E cosa scattò (o non scattò) nella sciagurata vicenda di Pontelangorino, minuscola frazione, dove tutti si conoscono e dove tutti sono stati puntualmente sorpresi dal comportamento dei due sedicenni che hanno ucciso a colpi di ascia (a colpi di ascia nel sonno!!) i genitori di uno dei due, sfregiando senza pietà uno dei comandamenti più belli, “onora tuo padre e tua madre” perché sarai felice, espressione della gratitudine per la vita e patto fecondo tra le generazioni perché la vita stessa abbia futuro?

Come è possibile premeditare un piano così efferato senza provare una morsa al cuore, senza potersi dire “ma che sto pensando”?

Come è possibile uccidere così crudelmente e poi giocare tranquillamente alla play station, come se loro stessi fossero intrappolati in un surreale videogioco dell’orrore?

E le stesse domande potremmo ripeterle per gli incredibili e dolorosi episodi di cyberbullismo, troppi, dove vittime designate, ragazzini e più spesso ragazzine, vengono umiliate sui social in modo crudele e senza pietà, da cyberbulli sprezzanti (e dall’indifferenza o dal silenzio colpevole di tanti coetanei responsabili di un cybermutismo inquietante e spettrale).

Cosa impedisce ai ragazzini di oggi di percepire le conseguenze reali del loro agire, di cogliere il dolore inflitto all’altro, di non superare almeno i limiti irreversibili, quelli della vita e della morte?

No, non pensate ai videogiochi e al loro carico di aggressività, all’assenza dei genitori (troppo adultescenti e sbiaditi per occuparsi delle vite dei piccoli), al collasso dell’educazione (professori in fuga, genitori sotto scacco, adulti vigliacchi), alla desertificazione delle famiglie (dove il velocissimo bofonchiare qualche monosillabo è la massima espressione del dialogo), alla spinta al narcisismo e all’onnipotenza, alla negazione del limite come stile di vita.

No, non pensiamo a tutto questo. O almeno non solo.

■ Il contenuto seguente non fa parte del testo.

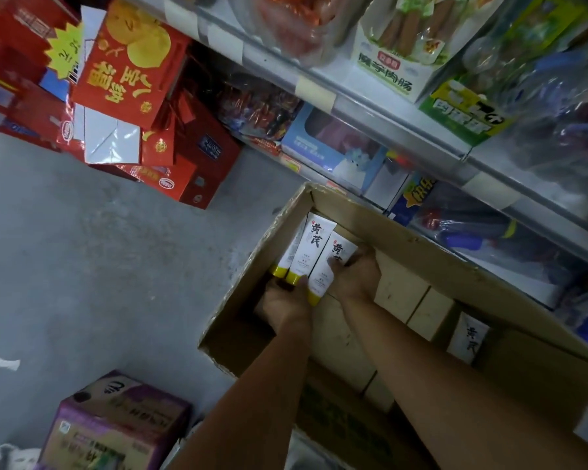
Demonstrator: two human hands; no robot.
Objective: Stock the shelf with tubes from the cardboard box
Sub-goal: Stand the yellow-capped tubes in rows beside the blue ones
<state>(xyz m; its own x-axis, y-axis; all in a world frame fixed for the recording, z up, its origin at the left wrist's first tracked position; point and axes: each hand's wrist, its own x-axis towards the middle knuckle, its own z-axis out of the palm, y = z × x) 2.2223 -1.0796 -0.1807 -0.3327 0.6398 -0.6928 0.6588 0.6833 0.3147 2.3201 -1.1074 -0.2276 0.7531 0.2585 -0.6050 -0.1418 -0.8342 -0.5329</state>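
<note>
An open cardboard box (455,262) stands on the floor beside the shelf (370,103). Both my hands reach into its far left corner. There I hold three white tubes (311,245) with yellow caps and black characters, fanned side by side. My left hand (282,303) grips them at the cap ends from below. My right hand (353,276) closes on the rightmost tube from the right side. Beige cartons (401,290) fill the box floor, and one more white pack with characters (467,337) stands at the right.
The shelf runs along the upper right, packed with sausage boxes (387,66), a blue toy box (333,144) and bagged goods. Red gift boxes (133,72) are stacked at the upper left. A purple carton (116,422) sits on the grey floor at bottom left.
</note>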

E neanche ci basta la pur sottile spiegazione di Massimo Recalcati, che reclama il recupero del “senso di colpa” (già, proprio di quel senso di colpa, tanto vituperato e poi seppellito negli ultimi decenni con esasperato accanimento dall’esaltazione narcisistica, dall’autogiustificazione, dall’indulgenza estrema con se stessi, dall’autoassoluzione senza se e senza ma e dalla deresponsabilizzazione dei comportamenti), perchè senza il senso di colpa non c’è “legge” che possa iscriversi nel cuore dell’uomo, non c’è argine all’oltraggio e non c’è contenimento all’attitudine predatoria nei rapporti umani. Ancora non basta.

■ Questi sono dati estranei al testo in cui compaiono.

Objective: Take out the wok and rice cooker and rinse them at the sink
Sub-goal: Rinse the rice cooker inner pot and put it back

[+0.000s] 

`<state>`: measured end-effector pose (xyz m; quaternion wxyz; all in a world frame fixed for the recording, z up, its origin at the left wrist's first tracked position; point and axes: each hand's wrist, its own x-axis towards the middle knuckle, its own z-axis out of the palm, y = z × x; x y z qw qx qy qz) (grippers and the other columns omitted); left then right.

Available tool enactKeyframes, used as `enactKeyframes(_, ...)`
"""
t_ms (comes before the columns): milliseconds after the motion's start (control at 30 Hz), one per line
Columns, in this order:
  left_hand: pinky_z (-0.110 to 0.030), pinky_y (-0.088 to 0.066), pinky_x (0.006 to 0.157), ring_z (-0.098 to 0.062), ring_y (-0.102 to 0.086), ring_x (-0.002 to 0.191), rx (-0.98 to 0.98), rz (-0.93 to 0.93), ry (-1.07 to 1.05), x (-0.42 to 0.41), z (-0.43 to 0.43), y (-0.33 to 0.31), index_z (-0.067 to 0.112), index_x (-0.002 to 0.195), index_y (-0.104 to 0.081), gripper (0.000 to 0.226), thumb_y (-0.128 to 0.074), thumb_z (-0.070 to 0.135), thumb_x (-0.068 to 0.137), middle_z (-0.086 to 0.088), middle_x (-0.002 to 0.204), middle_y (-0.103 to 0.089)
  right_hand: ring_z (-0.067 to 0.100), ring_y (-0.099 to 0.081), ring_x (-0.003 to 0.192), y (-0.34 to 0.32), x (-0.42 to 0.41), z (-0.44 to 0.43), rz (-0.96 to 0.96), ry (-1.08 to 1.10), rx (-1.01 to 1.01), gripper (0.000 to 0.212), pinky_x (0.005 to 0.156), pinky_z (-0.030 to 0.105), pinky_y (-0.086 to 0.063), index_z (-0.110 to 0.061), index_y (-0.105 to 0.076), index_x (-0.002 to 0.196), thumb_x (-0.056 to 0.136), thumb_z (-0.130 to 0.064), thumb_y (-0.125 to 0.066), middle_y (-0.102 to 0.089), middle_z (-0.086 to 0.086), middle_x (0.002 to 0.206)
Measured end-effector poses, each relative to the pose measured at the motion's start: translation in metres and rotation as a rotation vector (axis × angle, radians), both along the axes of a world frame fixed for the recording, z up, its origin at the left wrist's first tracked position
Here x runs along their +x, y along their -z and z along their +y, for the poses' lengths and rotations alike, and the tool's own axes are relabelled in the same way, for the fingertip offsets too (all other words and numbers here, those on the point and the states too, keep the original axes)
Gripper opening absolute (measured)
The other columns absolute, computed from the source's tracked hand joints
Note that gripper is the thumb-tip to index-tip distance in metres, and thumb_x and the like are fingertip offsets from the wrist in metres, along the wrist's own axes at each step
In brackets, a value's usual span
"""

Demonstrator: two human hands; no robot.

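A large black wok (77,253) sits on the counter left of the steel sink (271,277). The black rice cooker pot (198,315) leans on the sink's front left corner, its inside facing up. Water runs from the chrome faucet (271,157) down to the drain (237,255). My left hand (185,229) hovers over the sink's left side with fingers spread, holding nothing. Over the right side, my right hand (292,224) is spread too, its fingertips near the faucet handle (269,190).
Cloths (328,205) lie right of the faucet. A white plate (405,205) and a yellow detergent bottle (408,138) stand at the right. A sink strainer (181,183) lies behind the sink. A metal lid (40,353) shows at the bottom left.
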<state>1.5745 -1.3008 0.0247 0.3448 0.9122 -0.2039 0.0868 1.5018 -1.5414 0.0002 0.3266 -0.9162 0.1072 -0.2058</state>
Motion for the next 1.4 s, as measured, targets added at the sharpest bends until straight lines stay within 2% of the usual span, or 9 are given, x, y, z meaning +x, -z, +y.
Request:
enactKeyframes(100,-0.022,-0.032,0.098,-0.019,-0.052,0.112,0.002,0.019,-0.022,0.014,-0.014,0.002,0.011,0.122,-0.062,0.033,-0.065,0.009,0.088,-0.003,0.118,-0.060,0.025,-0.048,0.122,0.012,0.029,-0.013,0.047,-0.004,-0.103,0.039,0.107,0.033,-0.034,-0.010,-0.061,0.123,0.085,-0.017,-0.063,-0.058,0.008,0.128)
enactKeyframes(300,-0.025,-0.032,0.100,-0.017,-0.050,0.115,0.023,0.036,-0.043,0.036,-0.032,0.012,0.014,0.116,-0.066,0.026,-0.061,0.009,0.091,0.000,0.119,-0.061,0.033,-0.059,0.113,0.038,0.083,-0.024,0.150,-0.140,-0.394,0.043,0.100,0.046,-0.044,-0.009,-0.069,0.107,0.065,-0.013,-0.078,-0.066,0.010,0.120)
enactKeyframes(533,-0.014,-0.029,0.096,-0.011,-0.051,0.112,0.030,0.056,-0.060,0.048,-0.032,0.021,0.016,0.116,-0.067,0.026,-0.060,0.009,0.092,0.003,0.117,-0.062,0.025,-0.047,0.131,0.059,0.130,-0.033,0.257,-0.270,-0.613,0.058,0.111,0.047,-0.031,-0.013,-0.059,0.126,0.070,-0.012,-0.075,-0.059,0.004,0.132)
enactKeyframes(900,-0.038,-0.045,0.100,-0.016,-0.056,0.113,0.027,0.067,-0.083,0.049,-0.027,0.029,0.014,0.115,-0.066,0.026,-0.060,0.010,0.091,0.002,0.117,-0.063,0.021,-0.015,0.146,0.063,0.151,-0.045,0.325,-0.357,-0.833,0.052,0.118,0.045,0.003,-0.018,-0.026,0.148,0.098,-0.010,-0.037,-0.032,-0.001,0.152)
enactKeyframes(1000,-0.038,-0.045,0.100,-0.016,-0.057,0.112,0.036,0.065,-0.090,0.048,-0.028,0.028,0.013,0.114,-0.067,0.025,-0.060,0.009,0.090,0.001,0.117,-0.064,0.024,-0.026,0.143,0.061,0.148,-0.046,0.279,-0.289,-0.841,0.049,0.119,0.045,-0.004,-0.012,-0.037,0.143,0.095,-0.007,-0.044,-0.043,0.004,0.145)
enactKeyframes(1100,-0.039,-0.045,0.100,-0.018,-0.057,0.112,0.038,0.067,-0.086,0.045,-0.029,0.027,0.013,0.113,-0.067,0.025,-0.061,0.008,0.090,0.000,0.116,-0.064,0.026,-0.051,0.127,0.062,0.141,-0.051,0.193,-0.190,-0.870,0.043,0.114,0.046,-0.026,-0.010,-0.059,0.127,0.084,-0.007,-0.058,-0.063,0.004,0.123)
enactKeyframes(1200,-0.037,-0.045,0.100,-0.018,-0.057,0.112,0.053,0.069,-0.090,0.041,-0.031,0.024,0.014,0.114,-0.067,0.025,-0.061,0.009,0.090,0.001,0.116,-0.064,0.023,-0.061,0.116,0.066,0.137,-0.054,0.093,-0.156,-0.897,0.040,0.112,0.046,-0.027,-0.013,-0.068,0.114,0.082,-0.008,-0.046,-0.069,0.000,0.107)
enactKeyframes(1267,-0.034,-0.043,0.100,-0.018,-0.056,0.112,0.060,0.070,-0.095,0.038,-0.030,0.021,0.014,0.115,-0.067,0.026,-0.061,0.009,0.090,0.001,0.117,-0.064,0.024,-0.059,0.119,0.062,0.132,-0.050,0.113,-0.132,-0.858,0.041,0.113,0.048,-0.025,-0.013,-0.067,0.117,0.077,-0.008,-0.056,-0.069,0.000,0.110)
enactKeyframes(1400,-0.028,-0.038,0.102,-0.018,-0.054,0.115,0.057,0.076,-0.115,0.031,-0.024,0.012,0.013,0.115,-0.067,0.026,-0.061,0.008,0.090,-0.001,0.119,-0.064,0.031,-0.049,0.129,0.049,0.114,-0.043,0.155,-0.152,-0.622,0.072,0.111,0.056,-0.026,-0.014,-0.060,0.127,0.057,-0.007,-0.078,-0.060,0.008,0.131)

Perché per spiegare tanta crudeltà dobbiamo pensare ad un processo più radicale, che porta alla inesorabile accelerazione di una perdita dell’umano, una sorta di de-umanizzazione sociale (e social), dove le vittime, anziani o genitori o coetanei, sono spogliati dell’umano e oggettificati. Siamo più crudeli, perché i processi di de-umanizzazione sono più prepotenti, più pervasivi e più persistenti. E forse in questo il trionfo della tecnologia gioca un ruolo non proprio innocente.